Restrict the output to the lines below starting at the one that contains "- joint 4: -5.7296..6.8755" and ending at the one that contains "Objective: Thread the", and restate them word for word, both ends included.

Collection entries
↓

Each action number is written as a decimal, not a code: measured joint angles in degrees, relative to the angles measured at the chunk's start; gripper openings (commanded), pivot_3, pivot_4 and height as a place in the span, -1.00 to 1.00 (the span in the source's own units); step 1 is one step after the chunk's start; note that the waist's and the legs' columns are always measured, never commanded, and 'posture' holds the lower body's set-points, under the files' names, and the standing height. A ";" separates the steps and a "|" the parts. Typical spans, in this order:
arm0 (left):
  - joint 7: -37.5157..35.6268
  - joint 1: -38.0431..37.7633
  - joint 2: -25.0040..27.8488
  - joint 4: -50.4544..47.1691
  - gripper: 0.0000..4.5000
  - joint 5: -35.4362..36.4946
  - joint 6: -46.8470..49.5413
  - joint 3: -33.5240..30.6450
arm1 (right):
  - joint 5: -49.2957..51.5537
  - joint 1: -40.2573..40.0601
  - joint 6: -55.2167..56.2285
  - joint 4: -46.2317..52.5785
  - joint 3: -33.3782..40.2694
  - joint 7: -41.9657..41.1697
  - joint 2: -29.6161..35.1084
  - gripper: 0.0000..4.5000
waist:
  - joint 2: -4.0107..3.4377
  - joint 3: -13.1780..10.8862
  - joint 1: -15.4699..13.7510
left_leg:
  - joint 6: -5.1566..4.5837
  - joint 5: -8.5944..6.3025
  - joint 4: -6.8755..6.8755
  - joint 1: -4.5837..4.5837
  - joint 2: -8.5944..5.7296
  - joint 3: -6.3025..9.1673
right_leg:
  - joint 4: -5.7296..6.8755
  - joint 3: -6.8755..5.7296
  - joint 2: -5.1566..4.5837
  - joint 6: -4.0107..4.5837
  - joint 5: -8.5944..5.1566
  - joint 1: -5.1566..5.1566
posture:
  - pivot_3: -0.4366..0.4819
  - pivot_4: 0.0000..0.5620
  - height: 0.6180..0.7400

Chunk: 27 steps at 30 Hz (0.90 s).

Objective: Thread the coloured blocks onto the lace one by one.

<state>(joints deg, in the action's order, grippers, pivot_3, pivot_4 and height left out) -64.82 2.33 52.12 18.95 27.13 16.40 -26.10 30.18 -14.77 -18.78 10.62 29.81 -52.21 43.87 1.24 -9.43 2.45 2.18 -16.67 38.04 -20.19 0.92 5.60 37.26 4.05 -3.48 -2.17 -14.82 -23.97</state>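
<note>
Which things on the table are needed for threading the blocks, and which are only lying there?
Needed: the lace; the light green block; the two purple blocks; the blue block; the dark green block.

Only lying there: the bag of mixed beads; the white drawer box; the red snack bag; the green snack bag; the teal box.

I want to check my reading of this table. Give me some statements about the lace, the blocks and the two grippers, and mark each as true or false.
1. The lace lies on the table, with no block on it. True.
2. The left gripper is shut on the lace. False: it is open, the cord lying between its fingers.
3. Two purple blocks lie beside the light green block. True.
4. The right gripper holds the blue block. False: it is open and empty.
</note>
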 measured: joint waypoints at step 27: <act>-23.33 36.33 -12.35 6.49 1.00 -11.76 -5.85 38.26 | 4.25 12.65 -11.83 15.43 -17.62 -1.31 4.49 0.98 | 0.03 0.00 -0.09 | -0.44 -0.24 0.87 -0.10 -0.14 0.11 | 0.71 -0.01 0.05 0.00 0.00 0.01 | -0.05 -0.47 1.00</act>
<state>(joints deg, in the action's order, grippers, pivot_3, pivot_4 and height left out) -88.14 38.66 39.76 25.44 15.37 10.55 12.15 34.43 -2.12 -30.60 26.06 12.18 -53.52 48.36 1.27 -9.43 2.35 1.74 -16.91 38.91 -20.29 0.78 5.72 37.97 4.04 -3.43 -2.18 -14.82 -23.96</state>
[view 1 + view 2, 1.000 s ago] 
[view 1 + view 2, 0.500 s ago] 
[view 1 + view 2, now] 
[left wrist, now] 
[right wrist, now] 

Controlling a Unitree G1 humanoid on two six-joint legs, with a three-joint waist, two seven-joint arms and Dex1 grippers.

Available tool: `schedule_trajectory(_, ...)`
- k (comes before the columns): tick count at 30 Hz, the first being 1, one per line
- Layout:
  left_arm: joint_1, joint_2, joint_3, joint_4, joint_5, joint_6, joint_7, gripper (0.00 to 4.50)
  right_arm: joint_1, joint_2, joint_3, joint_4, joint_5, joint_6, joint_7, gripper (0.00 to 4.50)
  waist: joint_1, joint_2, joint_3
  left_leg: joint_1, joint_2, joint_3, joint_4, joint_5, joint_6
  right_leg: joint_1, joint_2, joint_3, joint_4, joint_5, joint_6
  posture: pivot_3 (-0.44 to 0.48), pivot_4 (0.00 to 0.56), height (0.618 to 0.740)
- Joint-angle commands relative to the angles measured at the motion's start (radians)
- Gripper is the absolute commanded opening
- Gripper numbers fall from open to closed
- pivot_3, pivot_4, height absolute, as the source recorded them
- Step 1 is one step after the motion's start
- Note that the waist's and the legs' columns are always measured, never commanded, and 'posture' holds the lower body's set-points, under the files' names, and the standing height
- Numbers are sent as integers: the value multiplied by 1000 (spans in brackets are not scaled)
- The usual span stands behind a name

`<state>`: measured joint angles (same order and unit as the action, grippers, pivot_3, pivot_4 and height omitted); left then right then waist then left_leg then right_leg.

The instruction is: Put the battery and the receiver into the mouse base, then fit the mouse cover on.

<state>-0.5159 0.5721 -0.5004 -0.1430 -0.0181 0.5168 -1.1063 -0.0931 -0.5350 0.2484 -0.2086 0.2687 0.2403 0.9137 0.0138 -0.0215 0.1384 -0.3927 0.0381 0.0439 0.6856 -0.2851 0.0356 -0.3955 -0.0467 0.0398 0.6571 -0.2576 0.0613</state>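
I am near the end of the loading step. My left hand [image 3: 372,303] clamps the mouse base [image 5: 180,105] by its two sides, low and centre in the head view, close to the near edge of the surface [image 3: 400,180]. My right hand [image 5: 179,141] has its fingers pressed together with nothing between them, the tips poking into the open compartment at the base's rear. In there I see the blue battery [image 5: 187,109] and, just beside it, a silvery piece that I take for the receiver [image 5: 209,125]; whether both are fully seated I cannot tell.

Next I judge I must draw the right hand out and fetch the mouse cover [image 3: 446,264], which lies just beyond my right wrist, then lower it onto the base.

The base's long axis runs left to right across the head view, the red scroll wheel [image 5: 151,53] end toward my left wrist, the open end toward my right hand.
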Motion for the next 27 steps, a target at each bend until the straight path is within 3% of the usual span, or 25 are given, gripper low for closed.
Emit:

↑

*Exercise solution*.
  - joint 4: -5.7296..6.8755
  - joint 3: -6.8755..5.7296
  - joint 2: -5.1566..4.5837
  - joint 6: -4.0107..4.5837
  - joint 5: -8.5944..5.1566
  - joint 1: -5.1566..5.1566
posture:
  - pivot_3: -0.4366..0.4819
  - pivot_4: 0.0000..0.5620
  - height: 0.6180..0.7400

Chunk: 27 steps at 30 Hz (0.90 s).

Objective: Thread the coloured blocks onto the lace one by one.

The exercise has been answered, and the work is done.